Christchurch: Is a city like no other
The land of opportunity. That is what our city has become. OK, you might be reading this from your drafty, as-yet unrepaired home but honestly, this really is the city of opportunity. Or at least that's what you would believe if the people who wrote real estate copy had their way.
O for opportunity. O for oarsome. O for oh my gourd, are we meant to believe that?
Indoor-outdoor flow once meant a seamless transition between the kitchen and decking area. After boulders rolled down hills and through lounge walls it meant something else entirely. But at least back then, we understood the irony.

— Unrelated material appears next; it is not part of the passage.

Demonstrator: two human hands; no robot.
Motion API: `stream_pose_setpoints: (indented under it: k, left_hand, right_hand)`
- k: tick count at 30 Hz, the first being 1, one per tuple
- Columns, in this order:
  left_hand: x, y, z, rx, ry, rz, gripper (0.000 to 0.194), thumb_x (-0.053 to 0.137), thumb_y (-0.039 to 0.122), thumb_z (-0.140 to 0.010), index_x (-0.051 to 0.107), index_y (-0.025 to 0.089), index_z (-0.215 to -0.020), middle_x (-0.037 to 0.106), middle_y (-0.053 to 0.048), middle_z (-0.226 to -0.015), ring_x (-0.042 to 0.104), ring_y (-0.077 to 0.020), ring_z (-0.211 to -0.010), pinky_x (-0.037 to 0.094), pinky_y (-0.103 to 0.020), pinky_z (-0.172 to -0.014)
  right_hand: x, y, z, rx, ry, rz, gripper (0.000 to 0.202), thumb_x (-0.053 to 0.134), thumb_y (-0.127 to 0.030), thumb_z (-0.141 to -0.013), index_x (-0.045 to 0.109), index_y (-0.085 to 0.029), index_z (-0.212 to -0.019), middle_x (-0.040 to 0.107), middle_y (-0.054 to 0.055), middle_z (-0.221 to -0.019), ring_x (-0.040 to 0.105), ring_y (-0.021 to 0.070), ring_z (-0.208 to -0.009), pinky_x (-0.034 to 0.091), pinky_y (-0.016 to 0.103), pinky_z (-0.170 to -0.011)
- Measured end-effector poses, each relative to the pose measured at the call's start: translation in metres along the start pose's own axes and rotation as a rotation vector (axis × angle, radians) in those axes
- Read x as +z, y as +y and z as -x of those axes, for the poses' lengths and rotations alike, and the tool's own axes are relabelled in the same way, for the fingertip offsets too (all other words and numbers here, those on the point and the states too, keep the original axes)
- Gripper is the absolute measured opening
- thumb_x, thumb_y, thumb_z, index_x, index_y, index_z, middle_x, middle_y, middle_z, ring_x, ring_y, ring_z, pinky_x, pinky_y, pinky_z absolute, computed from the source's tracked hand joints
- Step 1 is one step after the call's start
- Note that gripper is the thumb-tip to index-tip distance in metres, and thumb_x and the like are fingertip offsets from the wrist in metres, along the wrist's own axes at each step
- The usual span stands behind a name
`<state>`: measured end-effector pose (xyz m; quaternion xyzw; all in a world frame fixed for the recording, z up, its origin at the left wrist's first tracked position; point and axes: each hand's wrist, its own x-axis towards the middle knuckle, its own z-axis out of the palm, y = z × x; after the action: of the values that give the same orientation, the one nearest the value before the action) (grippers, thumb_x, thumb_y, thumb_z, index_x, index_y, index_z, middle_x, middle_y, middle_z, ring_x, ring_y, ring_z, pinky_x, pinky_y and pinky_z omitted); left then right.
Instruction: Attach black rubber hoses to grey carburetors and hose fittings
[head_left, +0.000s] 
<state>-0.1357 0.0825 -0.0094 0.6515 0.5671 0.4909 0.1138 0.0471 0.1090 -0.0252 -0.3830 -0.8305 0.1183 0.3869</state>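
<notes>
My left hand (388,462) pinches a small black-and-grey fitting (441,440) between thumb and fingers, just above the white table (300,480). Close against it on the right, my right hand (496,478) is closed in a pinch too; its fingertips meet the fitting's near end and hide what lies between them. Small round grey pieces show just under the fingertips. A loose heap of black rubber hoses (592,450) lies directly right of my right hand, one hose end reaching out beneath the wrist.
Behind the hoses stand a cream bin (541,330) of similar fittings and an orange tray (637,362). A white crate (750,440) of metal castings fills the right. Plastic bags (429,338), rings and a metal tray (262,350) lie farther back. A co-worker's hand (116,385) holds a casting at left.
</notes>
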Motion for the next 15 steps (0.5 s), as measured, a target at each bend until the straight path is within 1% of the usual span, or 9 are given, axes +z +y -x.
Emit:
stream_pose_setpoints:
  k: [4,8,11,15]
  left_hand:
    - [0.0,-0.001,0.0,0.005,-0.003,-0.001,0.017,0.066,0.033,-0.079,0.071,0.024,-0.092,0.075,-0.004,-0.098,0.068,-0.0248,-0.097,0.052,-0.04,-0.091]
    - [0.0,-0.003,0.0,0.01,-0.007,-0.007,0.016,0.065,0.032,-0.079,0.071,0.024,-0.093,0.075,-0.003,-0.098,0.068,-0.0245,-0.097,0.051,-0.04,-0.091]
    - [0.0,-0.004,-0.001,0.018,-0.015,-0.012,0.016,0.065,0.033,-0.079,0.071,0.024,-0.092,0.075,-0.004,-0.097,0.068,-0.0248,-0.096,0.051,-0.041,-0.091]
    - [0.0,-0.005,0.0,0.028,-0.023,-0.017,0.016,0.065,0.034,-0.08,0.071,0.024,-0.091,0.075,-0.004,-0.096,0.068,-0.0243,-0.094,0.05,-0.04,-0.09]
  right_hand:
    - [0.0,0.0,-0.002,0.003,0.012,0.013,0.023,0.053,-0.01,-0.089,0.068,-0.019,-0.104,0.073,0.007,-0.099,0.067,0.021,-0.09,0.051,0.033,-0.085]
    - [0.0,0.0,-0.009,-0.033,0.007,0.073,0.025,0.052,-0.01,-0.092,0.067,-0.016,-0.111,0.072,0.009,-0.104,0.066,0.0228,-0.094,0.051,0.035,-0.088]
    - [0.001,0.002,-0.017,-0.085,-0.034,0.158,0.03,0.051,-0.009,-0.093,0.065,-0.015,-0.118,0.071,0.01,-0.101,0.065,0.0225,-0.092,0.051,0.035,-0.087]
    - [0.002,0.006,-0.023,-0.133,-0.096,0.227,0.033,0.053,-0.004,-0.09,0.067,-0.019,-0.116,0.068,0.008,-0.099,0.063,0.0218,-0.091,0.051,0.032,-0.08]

Post-quakes, you'd have been forgiven for thinking the property industry would fall into a sinkhole but it only took a couple of years and the headlines regularly started trumpeting record house prices.
Over the past couple of weeks, The Press carried these: "Homes dearer", "No stopping house prices" and "House prices hit another record". The rise seems unstoppable.
Who would have thought the market for wonky floors could appear so attractive?
As I write, there are 2237 listings in Christchurch, add the dreaded keyword EQC or the phrase "as is where is" and the number drops significantly to around 600. The majority of them advise the EQC work is complete but there are increasingly inventive ways to describe a home in which you can roll a wine bottle from one end of the lounge to the other.
Come to think of it, that's not exactly a bad thing.
"Think of your floor as a lazy Susan for wine bottles and cans of beer."
Anyway, "breath-taking views" no longer mean a hilltop house overlooking Sumner and the estuary, it's more likely to mean old Mrs Miggins' house up the road has already been repaired despite having little more than step-cracking in her knee-high fence while you're still trying to get a straight answer and a scope of works.
The shine has come off the posher suburbs. Their name still carries weight but now they can mostly be referred to as "reassuringly TC2". Doesn't that sound luxurious?
Beachside homes in areas such as New Brighton offer buyers some beautifully euphemistic selling points. You can "realise your real estate dream" by purchasing there now. You can spend summer building sandcastles near the ocean, soaking up the sun while work is being done in your home.
Enjoy all the beach has to offer while EQC does your repairs. Of course, this may mean setting up a pup tent, fending off errant dogs and men looking to bump no- strings-attached uglies in the dunes while you wait.
You can manage your own renovation project, pick your builders, pick your colours, pick your fights.
Now we've become the city of invisible brackets.
It's got the "wow" factor, (as in wow, you still think that's under cap?).
Choose your colour scheme (comes with heaps of cracks).
Our owners say "sell" (our owners were committed for mental health reasons).
Our owners have simply loved living here (it's just that they don't any more for reasons you'll find out in the years to come.)
Vibrant areas are being predicted all over the place and they're all "coming soon". In fact, we don't say "area" any more, we say "precinct".
This week one of the highest priced uninsurable homes appeared on the market - a $3m home on Balmoral Hill. Ads call it a "chance to secure one of Christchurch's premium hill properties for a fraction of the price!"'
It has a grand foyer, outdoor and indoor living areas, a guest wing, a pool, triple car garaging, and 2.25 hectares of land. It also has no insurance and is therefore another one of Christchurch's grand "opportunities".